Tuesday, August 17, 2010

Any Solution to US Economic Nightmare: Keynesianism, Austerity or Revolution?

Editor's NOTE:

Every great empire runs the risk of imploding due to overextension and moral decadence. The American empire is currently troubled by both.

Instead of a Defense Department we actually maintain a trillion dollar per year "war department" with almost 1000 foreign bases and so-called "hot wars" in Iraq, Afghanistan and Pakistan. Paul Craig Roberts is correct that we cannot continue to waste over a trillion dollars each year in war-making and hope to survive as a nation. It alone will bankrupt us.

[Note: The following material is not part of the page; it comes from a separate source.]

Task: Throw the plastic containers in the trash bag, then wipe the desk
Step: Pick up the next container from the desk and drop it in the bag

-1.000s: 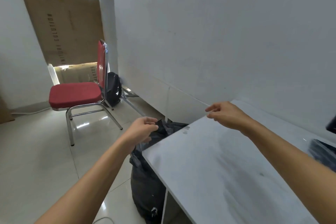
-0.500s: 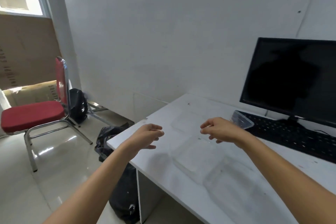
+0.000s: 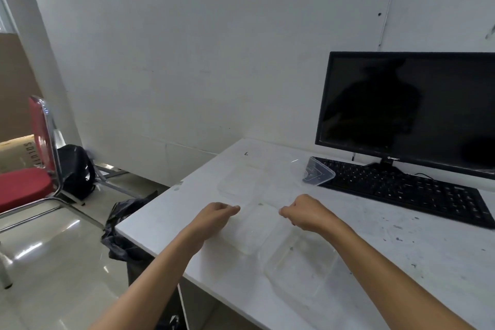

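Hands are coming down to the tabletop [image 3: 417, 262], having swung away from the bag [image 3: 126, 225] a second ago. Left hand [image 3: 214, 218] and right hand [image 3: 305, 213] are curling their fingers at the two far corners of a clear container [image 3: 254, 233]. The plastic is too clear to tell whether they are pinching its rim yet. Around it, a near container [image 3: 300, 268], a far container [image 3: 238, 182] and a tilted container [image 3: 318, 173] leaning on the keyboard [image 3: 401, 190] are waiting. The bag is sagging on the floor at the tabletop's left end. A fresh pickup seems to be starting, so wiping is still some way off.
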A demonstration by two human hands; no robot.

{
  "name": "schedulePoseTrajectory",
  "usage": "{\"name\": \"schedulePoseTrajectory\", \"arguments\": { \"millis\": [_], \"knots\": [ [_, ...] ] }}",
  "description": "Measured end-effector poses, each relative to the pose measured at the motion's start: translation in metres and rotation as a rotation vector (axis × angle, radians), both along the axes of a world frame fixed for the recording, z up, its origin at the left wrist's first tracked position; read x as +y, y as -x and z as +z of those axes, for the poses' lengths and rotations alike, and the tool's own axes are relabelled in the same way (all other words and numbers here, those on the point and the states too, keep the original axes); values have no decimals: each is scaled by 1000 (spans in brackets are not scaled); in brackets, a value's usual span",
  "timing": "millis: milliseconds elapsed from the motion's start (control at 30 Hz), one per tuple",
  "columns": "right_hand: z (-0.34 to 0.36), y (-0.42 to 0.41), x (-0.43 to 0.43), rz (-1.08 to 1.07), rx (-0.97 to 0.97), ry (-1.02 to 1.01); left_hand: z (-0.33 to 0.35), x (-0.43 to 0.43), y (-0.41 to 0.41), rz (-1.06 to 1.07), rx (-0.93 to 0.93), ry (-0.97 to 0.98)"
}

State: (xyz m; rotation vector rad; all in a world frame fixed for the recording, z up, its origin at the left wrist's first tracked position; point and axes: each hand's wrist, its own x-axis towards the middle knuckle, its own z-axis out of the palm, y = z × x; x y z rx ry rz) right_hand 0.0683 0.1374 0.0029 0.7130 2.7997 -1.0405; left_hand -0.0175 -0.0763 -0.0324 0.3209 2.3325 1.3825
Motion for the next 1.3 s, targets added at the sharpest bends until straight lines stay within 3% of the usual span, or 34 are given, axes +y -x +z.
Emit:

Moreover, the fact that the oligarchs in their hedonistic greed, successfully transferred virtually all of our manufacturing base overseas has meant the almost total destruction of our middle class and in its place the establishment of a permanent underclass while the elites become unconscionably rich.

The economy is so threatened that experts disagree about what if anything can be done in way of trying to save the nation. It may already be too late. I agree with Roberts that the one major thing that could be done is to end our foreign empire and current wars. That alone could save over half a trillion dollars per year. The closing of most of our foreign military bases would save hundreds of billions more dollars each year. Additional money could be saved by bringing the hundreds of thousands of US troops home that are stationed abroad. Over 30 thousand are based in South Korea for no reasonable purpose.

Ergo: End the Empire and end the wars!

Roberts is also correct that multinational corporations must be forced to pay a heavy price for utilizing foreign labor at the expense of American jobs.

Ergo: Tax multinational corporations for their use of foreign laborers!

Paul Krugman presents an alternative solution below in short further fiscal stimulus and quantitative easing allowing the potential inflation rate to exceed 2%. I have no problem with additional short term stimulus. A depression era make-work jobs bill to boost infrastructure would be good in the near-term. I do not favor printing more money if that is what Krugman thinks is the way to increase the inflation rate. In any case, all will ultimately be lost if the "elephant in the room" which is our constant foreign wars and growing empire is not dealt with definitively post haste!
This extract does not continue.